Similarly to the results obtained with ATCC strains, phages significantly reduced MDR isolates on treated surfaces.
Phage stability in probiotic detergent
To determine whether phages could be used in combination with probiotics, the team tested phage stability in a previously developed detergent containing spores of probiotic Bacilli. Phages retained 100% activity up to 7 days after the detergent was diluted with sterile water.
Phage/probiotic decontaminating efficacy in situ
The researchers carried out decontamination assays in situ, using S. aureus as the target pathogen. First, they spread a culture of S. aureus at a density of 102 CFU/mL on a bathroom sink, and then sprayed on the sink either the probiotic-based detergent alone, the detergent added with anti-staphylococcal phages at 1000 MOI, or phages alone.
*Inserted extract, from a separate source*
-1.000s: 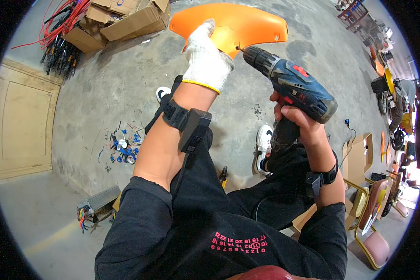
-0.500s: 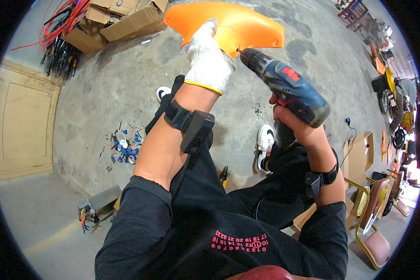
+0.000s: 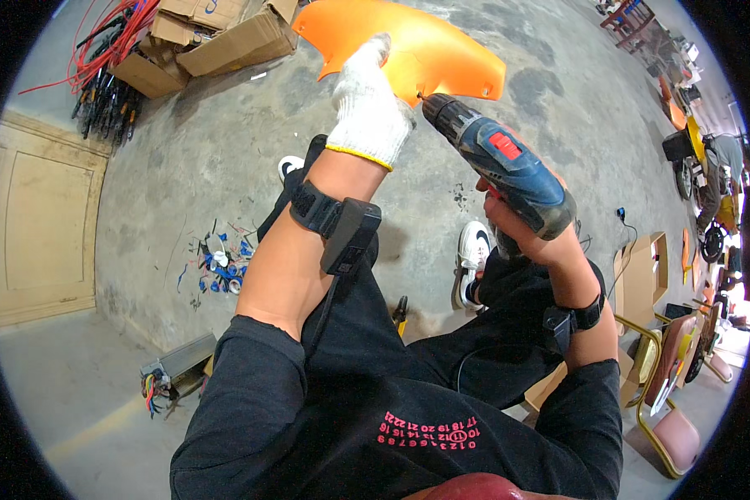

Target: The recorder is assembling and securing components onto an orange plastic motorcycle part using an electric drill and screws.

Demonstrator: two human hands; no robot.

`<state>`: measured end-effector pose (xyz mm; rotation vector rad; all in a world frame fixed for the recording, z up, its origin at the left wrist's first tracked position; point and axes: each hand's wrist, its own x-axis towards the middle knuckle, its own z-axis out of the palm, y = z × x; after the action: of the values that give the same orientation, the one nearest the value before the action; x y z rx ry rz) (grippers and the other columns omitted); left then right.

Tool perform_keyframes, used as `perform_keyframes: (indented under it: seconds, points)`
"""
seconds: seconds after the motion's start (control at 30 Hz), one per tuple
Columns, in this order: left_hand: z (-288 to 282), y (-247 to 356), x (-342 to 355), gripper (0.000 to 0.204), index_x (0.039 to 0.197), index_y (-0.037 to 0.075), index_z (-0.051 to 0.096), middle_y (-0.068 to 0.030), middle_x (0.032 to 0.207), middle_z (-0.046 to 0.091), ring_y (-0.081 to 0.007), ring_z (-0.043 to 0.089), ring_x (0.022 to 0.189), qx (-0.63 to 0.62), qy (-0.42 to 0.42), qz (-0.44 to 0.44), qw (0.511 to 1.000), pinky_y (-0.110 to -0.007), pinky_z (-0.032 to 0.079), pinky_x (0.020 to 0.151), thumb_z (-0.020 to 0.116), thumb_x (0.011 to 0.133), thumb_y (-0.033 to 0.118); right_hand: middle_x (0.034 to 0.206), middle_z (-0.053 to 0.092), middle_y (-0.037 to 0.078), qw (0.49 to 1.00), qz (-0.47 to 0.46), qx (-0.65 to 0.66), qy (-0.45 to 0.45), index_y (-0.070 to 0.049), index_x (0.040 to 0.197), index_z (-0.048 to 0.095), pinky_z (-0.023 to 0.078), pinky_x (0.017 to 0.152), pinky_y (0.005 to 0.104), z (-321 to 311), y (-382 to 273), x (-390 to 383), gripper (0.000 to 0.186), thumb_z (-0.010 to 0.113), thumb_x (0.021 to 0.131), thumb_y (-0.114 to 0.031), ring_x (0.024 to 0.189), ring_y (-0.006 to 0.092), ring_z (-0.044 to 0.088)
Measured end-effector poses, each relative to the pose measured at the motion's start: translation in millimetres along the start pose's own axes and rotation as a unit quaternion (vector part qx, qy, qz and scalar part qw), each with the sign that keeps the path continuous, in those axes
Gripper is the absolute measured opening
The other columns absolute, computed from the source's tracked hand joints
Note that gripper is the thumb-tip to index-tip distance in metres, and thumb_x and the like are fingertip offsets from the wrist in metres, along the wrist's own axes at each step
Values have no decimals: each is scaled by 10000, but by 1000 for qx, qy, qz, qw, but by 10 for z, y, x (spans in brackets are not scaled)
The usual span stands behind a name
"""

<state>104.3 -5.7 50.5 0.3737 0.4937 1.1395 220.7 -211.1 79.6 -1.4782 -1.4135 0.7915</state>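
My left hand [image 3: 367, 108], in a white knit glove with a yellow cuff, grips a curved orange plastic panel [image 3: 425, 46] by its near edge. The panel is held up off the floor, with small holes near its corners. My bare right hand [image 3: 512, 221] is wrapped round the handle of a blue and black cordless drill [image 3: 508, 162] with red accents. The drill points up and left, its chuck close to the panel's lower edge. Its bit tip meets the panel near a small hole there; how deep it sits cannot be made out.
Cardboard boxes [image 3: 233, 37] and red cable [image 3: 100, 42] lie at the far left. Blue and white scraps [image 3: 221, 262] and a metal box with wires [image 3: 179, 367] are on the floor at left. Chairs [image 3: 671, 437] and an open carton [image 3: 642, 275] stand at right; a person [image 3: 725, 167] is beyond.
The orange panel has tilted, its right end dropping slightly. The drill has shifted a little left and turned, with its chuck still at the panel's lower edge.
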Motion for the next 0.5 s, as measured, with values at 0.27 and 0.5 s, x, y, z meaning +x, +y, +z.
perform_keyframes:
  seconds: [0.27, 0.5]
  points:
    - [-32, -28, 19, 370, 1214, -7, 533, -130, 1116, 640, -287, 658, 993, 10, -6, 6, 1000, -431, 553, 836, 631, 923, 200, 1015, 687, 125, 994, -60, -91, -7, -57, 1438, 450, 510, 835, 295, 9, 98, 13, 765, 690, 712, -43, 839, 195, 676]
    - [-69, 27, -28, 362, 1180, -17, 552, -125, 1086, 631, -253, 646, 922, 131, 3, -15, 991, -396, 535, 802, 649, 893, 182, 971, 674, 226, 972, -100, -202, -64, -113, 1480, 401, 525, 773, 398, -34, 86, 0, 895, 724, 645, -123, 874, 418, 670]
Finally, the researchers tested surface contamination.
- Treatment with phages alone significantly reduced the number of bacterial cells by about 90% after 1 and 24 hours, as observed in in vitro assays, but the bacterial reduction was not maintained over time (15 days after treatment)
- As expected, treatment with probiotics alone started to have an effect after 3 days and resulted in a 75±6% reduction of bacterial cells after 15 days
- The combined use of phages and probiotics caused a rapid reduction of bacterial cells (-94±4% in 1 hour), which persisted even after 15 days.
Combining probiotics with bacteriophages could stably eliminate pathogens from hospital surface, reducing the incidence of hospital-acquired infections. This approach opens new perspectives for the development of effective and safe hospital sanitation systems.